Старый татарин покачал головой, и в глазах у него появилось что-то, что связывает переживших общую беду и не подведших друг дружку людей.
— Пойдём, — позвал он. — Жена салом гусиным ожог смажет, у нас хорошее, от ожогов первое дело. И уходить вам надо нынче же ночью, дорогой. Засветились вы. Эти уехали, да другие наедут. Раз патруль тут был — значит, зачастят. Нельзя вам тут больше. И мне с вами нельзя.
— Уйдём, — сказал я. — Нынче же. Спасибо тебе, Бекир. За баню, за патроны, за то, что не выдал. Жизнью ведь рисковал.
— Рисковал, — не стал спорить старик. — Боялся, чего там. У меня вон руки и сейчас трясутся, гляди. — Он показал. Руки и правда дрожали. — Семья ж, дети. Кабы нашли вас — всех бы нас на воротах. Боялся, дорогой. А всё ж не выдал. Потому что выдать — это уж совсем… совсем нельзя. Тогда и человеком себя звать не получится, — он помолчал. — Идите салом мазаться. И в ночь — уходите. С Богом. Или с Аллахом. Кому как.

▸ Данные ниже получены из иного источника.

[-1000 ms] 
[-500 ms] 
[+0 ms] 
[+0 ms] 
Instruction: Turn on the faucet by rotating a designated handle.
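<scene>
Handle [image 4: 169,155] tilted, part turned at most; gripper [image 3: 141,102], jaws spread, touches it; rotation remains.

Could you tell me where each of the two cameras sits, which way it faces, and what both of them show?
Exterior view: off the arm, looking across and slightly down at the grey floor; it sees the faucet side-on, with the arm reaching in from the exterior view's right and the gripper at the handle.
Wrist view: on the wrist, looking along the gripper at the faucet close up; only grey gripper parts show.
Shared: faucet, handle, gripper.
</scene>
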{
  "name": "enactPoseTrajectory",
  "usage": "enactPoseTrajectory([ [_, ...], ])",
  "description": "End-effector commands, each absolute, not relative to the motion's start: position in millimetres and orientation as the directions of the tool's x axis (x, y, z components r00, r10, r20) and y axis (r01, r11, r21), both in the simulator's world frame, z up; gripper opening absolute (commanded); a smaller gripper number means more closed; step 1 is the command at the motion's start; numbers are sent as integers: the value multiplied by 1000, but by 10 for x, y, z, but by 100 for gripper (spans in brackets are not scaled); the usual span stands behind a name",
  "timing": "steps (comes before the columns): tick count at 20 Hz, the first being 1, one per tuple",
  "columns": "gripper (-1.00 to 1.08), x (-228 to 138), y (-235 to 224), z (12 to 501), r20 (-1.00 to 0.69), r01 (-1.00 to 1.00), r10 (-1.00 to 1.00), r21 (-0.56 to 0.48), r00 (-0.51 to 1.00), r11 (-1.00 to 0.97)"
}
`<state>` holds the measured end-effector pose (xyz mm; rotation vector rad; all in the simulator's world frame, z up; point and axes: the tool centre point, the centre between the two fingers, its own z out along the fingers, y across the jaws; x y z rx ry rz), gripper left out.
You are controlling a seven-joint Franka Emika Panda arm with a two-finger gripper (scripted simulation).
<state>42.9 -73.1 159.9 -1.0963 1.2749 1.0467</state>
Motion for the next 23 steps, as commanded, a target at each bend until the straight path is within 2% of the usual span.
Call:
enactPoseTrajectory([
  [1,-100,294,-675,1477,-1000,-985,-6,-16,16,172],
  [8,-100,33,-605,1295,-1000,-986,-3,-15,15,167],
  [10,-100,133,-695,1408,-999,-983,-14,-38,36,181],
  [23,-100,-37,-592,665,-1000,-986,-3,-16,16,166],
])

В ту ночь мы ушли с хутора Бекира — накормленные, отмытые, с патронами, с салом на моём ожоге. Ушли в темноту, в глухие горы, дальше от дорог и людей, чтоб не навлечь на доброго человека беду. Бекир проводил нас до края своего поля, постоял, глядя вслед, и повернул к дому — к семье, к хутору, доживать под немцем как умел, и нести в себе свой страх, и свою порядочность, которая оказалась сильнее страха.
Бок жгло. Я не жаловался. Это была хорошая боль — боль за то, что мы все живы, и Колька жив, и Бекир жив, и хутор стоит. Малая цена. Я бы и не такую заплатил.